**Try it:**
Give the lines again word for word, beginning with the one containing "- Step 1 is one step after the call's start" and ending with the last line of the material below.

**Information shown:**
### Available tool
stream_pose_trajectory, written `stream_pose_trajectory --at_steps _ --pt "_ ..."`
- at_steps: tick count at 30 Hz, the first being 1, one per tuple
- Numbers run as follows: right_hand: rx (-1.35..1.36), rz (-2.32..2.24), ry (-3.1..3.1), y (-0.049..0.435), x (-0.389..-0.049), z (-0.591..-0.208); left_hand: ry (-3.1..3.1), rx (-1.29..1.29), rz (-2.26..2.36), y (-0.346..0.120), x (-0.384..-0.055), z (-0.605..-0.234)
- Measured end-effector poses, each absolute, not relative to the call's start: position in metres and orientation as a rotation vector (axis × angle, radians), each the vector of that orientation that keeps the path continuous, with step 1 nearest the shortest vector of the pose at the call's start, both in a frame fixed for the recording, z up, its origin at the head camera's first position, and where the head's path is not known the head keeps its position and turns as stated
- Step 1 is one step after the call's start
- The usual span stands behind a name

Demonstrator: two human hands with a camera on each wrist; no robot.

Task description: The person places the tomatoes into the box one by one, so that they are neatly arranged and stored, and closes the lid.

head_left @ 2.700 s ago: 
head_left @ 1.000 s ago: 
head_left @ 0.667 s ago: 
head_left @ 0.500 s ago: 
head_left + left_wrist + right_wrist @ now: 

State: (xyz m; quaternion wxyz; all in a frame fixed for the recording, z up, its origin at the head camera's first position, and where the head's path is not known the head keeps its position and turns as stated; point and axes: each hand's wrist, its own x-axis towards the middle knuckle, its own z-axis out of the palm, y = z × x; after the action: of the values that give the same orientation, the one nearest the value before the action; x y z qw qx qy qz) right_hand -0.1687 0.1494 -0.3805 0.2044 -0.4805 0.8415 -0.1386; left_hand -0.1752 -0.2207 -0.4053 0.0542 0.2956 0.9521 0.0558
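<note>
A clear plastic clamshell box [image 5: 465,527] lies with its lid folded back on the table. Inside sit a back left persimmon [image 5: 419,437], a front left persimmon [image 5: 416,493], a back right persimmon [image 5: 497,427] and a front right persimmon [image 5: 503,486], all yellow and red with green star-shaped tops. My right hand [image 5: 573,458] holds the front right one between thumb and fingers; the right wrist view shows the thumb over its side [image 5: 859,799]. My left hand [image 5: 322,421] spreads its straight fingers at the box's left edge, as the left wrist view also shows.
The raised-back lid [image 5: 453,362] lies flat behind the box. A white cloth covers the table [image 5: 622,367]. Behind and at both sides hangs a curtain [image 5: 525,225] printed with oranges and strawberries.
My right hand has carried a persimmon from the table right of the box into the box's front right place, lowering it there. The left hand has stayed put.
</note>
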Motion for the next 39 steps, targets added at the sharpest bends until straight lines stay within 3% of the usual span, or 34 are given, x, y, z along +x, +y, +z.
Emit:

**Solution for this exercise:**
- Step 1 is one step after the call's start
- The usual span stands behind a name

Demonstrator: two human hands with a camera on each wrist; no robot.

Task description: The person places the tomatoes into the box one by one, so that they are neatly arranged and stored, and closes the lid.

head_left @ 2.700 s ago: 
head_left @ 1.000 s ago: 
head_left @ 0.667 s ago: 
head_left @ 0.500 s ago: 
head_left + left_wrist + right_wrist @ now: 

State: (xyz m; quaternion wxyz; all in a frame fixed for the recording, z up, its origin at the head camera's first position, and where the head's path is not known the head keeps its position and turns as stated; point and axes: each hand's wrist, its own x-axis towards the middle knuckle, its own z-axis out of the palm, y = z × x; after the action: of the values that give the same orientation, the one nearest the value before the action; x y z qw qx qy qz) right_hand -0.1687 0.1494 -0.3805 0.2044 -0.4805 0.8415 -0.1386; left_hand -0.1752 -0.2207 -0.4053 0.0542 0.2956 0.9521 0.0558
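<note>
A clear plastic clamshell box [image 5: 465,527] lies with its lid folded back on the table. Inside sit a back left persimmon [image 5: 419,437], a front left persimmon [image 5: 416,493], a back right persimmon [image 5: 497,427] and a front right persimmon [image 5: 503,486], all yellow and red with green star-shaped tops. My right hand [image 5: 573,458] holds the front right one between thumb and fingers; the right wrist view shows the thumb over its side [image 5: 859,799]. My left hand [image 5: 322,421] spreads its straight fingers at the box's left edge, as the left wrist view also shows.
The raised-back lid [image 5: 453,362] lies flat behind the box. A white cloth covers the table [image 5: 622,367]. Behind and at both sides hangs a curtain [image 5: 525,225] printed with oranges and strawberries.
My right hand has carried a persimmon from the table right of the box into the box's front right place, lowering it there. The left hand has stayed put.
</note>
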Motion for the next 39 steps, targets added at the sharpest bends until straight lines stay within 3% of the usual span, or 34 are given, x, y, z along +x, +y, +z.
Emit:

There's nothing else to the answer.